= Work order =
Starting at the line that holds "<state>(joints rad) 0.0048", copy every line exactly through the end of the data, and no others.

= Dataset content =
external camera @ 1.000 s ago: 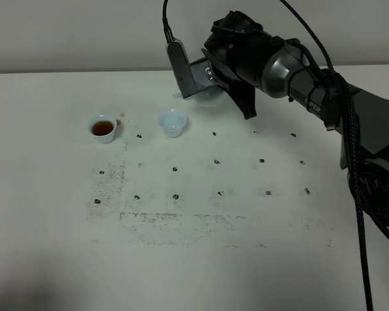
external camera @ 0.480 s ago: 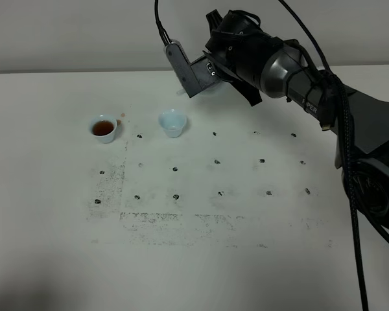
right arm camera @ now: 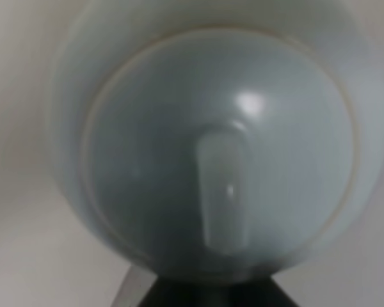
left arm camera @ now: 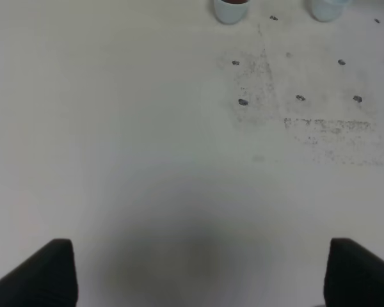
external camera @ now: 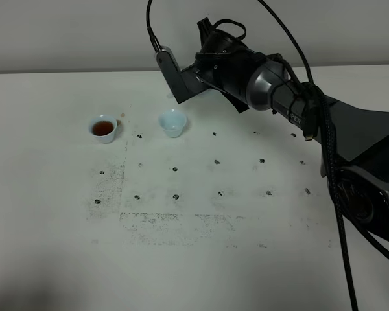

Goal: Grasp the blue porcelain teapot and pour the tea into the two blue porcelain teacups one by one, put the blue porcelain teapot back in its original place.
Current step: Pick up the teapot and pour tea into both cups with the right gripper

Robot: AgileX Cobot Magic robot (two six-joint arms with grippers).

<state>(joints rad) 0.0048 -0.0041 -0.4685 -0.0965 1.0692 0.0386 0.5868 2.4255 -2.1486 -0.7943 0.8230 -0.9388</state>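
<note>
The blue porcelain teapot (right arm camera: 211,147) fills the right wrist view, pale blue and blurred, with its loop handle toward the camera. My right gripper (right arm camera: 205,291) is shut on it at the handle. In the exterior view the right arm (external camera: 246,71) hangs above the far middle of the table and hides the teapot. One teacup (external camera: 104,128) holds dark tea. The other teacup (external camera: 172,122) shows only pale blue inside and lies just below and left of the right wrist. My left gripper (left arm camera: 198,275) stands open over bare table, far from both cups.
The white table (external camera: 194,246) bears a grid of small dark marks (external camera: 216,162) and a scuffed grey patch near its middle. A pale wall runs behind the far edge. Black cables (external camera: 337,168) trail along the right arm.
The right arm has swung left and turned at the wrist, bringing the teapot closer above the pale teacup. The teapot's edge no longer shows under the arm. Cups and left gripper are still.
</note>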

= Answer =
<state>(joints rad) 0.0048 -0.0041 -0.4685 -0.0965 1.0692 0.0386 0.5868 2.4255 -2.1486 -0.7943 0.8230 -0.9388</state>
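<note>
The blue porcelain teapot (right arm camera: 211,147) fills the right wrist view, pale blue and blurred, with its loop handle toward the camera. My right gripper (right arm camera: 205,291) is shut on it at the handle. In the exterior view the right arm (external camera: 246,71) hangs above the far middle of the table and hides the teapot. One teacup (external camera: 104,128) holds dark tea. The other teacup (external camera: 172,122) shows only pale blue inside and lies just below and left of the right wrist. My left gripper (left arm camera: 198,275) stands open over bare table, far from both cups.
The white table (external camera: 194,246) bears a grid of small dark marks (external camera: 216,162) and a scuffed grey patch near its middle. A pale wall runs behind the far edge. Black cables (external camera: 337,168) trail along the right arm.
The right arm has swung left and turned at the wrist, bringing the teapot closer above the pale teacup. The teapot's edge no longer shows under the arm. Cups and left gripper are still.
</note>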

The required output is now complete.